Problem description -
Copy the listing below line for line, from its opening line to the one with "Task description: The", both included; stop there.

----------------

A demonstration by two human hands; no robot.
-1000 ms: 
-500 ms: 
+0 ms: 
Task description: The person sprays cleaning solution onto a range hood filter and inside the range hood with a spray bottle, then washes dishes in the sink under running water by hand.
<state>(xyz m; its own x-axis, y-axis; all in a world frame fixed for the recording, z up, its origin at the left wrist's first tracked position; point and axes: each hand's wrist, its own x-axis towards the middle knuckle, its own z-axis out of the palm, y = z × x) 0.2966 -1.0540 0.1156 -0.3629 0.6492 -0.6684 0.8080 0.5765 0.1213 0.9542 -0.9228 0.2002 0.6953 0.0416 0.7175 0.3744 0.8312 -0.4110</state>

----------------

Answer to this task -
A demonstration by two human hands; no robot.
-1000 ms: 
-500 ms: 
+0 ms: 
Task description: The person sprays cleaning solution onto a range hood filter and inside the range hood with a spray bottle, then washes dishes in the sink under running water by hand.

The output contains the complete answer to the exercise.